*** Data shown ***

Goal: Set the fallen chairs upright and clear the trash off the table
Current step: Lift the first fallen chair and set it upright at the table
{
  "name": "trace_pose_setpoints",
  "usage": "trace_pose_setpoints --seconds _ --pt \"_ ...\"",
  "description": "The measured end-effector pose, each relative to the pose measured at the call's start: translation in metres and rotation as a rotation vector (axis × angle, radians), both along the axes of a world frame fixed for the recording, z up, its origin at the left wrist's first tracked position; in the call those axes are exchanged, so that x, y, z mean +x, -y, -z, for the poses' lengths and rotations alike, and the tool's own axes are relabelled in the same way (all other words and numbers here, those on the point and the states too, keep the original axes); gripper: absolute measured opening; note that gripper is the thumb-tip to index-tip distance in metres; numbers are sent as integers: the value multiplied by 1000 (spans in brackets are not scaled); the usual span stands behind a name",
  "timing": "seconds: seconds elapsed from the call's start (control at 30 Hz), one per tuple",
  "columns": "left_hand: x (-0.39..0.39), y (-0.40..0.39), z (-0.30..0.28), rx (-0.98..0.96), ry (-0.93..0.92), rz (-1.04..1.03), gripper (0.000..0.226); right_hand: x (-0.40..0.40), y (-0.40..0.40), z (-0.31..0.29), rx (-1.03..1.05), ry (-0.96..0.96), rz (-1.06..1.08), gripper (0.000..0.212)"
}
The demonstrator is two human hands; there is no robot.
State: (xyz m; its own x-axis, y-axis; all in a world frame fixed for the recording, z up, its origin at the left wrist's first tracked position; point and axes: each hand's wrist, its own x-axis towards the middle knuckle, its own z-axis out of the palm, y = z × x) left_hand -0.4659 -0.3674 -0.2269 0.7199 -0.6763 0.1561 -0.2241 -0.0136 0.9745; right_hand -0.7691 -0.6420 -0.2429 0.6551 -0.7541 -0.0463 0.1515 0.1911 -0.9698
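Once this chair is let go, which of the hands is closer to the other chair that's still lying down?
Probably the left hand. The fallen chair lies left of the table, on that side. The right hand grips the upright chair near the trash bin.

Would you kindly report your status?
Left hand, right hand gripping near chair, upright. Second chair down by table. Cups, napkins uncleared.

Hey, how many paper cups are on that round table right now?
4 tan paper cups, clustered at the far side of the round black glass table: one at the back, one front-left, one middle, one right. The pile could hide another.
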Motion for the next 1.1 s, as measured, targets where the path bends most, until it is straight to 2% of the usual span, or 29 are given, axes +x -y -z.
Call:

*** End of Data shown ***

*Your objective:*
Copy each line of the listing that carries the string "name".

*Exercise result:*
  "name": "trace_pose_setpoints",
  "description": "The measured end-effector pose, each relative to the pose measured at the call's start: translation in metres and rotation as a rotation vector (axis × angle, radians), both along the axes of a world frame fixed for the recording, z up, its origin at the left wrist's first tracked position; in the call those axes are exchanged, so that x, y, z mean +x, -y, -z, for the poses' lengths and rotations alike, and the tool's own axes are relabelled in the same way (all other words and numbers here, those on the point and the states too, keep the original axes); gripper: absolute measured opening; note that gripper is the thumb-tip to index-tip distance in metres; numbers are sent as integers: the value multiplied by 1000 (spans in brackets are not scaled); the usual span stands behind a name",

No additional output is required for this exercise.